• Data:

>>>>>

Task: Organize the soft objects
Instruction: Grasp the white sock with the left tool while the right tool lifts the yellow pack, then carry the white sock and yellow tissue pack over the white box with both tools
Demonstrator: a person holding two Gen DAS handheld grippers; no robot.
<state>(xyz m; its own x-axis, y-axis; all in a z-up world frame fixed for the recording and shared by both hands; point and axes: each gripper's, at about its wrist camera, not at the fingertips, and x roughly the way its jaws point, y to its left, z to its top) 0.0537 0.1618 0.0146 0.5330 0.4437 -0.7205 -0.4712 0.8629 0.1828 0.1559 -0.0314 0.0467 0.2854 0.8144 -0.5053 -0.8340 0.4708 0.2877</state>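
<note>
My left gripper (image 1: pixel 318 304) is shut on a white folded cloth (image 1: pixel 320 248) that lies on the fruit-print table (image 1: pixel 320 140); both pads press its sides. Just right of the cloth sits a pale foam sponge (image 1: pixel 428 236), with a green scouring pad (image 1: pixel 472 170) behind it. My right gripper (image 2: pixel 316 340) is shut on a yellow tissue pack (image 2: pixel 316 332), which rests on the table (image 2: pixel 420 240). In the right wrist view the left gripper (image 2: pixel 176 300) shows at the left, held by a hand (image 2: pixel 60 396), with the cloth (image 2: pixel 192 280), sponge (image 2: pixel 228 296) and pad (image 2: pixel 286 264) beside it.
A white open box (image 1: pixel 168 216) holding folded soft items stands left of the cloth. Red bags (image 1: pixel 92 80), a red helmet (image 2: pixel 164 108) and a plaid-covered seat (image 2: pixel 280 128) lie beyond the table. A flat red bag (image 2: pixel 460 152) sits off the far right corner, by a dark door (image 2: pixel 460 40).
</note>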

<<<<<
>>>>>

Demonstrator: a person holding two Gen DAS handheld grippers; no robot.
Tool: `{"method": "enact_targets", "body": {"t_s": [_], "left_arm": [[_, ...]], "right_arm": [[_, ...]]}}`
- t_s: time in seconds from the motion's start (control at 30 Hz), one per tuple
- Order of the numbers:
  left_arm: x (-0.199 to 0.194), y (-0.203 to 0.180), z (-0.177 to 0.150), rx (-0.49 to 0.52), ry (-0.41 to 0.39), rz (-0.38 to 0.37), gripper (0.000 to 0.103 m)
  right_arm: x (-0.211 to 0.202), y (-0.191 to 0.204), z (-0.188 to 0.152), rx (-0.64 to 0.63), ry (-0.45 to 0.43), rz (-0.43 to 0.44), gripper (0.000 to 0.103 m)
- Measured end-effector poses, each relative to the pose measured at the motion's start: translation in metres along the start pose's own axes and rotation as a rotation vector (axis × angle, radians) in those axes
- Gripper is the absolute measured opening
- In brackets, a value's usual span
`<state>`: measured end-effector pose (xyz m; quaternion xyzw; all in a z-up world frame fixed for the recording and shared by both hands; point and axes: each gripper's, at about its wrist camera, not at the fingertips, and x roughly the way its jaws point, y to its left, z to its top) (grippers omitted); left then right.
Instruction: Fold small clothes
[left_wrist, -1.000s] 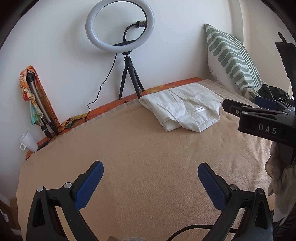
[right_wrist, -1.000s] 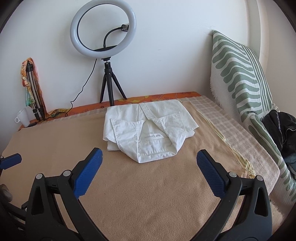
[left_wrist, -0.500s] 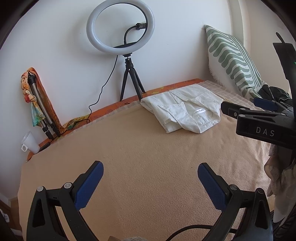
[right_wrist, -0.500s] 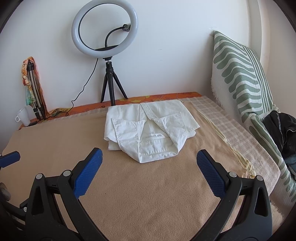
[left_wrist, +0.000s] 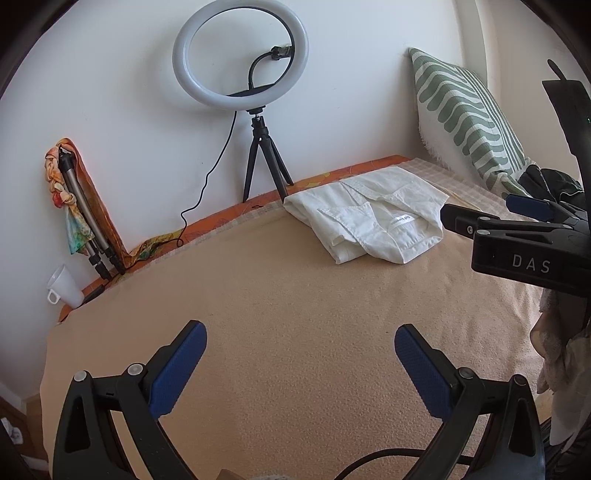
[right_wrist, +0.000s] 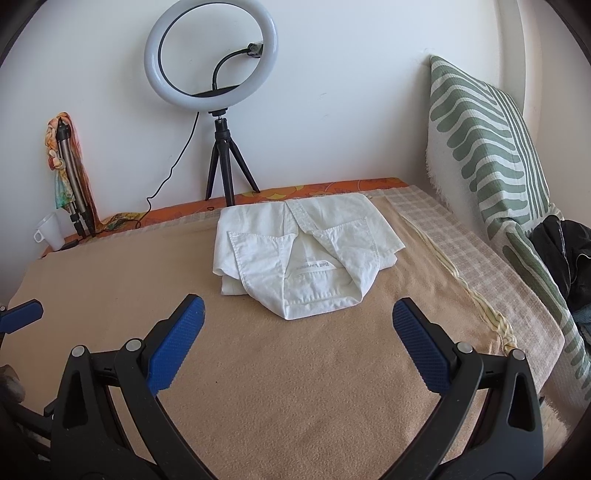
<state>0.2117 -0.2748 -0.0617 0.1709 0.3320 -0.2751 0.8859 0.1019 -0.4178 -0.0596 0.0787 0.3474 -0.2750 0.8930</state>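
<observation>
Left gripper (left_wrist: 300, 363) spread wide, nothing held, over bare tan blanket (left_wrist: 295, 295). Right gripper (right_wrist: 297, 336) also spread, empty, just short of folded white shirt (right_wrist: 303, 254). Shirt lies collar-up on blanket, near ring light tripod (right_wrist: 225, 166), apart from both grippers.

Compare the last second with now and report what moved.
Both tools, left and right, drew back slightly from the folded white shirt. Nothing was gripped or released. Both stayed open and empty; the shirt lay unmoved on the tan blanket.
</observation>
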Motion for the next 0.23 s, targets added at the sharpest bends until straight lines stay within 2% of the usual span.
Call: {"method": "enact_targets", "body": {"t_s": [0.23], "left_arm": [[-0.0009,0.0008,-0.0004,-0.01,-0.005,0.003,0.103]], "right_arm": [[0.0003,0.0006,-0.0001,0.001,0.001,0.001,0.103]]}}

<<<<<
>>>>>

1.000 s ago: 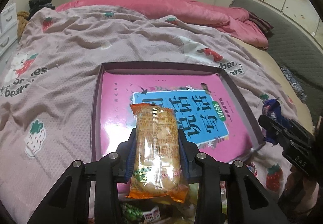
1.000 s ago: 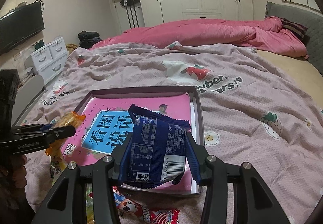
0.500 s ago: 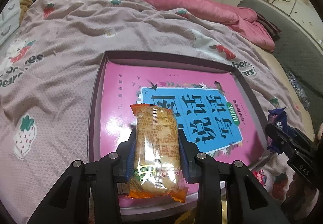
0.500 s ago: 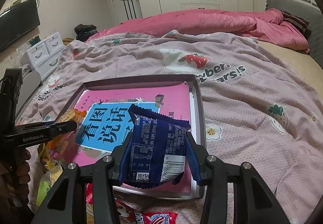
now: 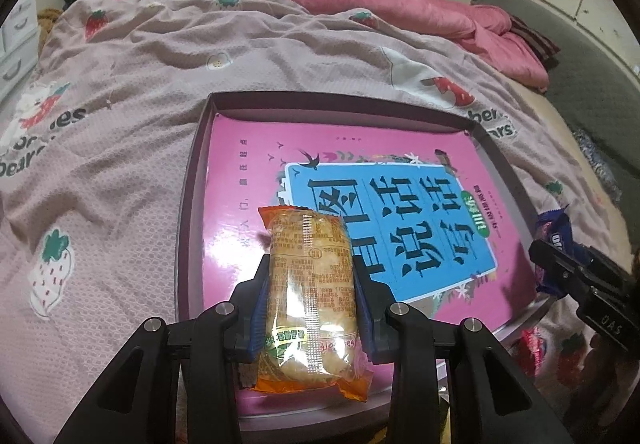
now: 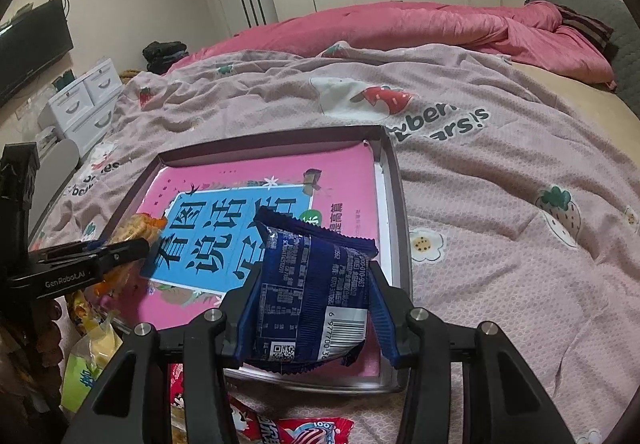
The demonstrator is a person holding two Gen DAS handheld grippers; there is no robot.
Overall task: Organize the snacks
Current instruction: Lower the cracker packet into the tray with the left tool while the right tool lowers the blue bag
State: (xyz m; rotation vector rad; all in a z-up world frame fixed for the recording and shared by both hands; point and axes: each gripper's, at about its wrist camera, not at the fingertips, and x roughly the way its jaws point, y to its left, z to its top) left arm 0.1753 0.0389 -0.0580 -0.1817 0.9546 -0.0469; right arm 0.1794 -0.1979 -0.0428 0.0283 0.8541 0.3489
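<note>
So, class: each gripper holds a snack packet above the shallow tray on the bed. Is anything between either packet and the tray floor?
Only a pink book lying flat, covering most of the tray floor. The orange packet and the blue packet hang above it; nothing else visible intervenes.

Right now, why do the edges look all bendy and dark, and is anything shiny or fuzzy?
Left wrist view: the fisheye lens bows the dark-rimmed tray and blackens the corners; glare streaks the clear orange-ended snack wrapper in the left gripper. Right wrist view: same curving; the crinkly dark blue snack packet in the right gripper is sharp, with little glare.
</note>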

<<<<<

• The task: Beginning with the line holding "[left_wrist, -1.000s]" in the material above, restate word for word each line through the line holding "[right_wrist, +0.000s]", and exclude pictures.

• Result below:
[left_wrist, -1.000s] 
[right_wrist, -1.000s] 
[left_wrist, -0.500s] 
[right_wrist, -0.500s] 
[left_wrist, +0.000s] 
[right_wrist, +0.000s] 

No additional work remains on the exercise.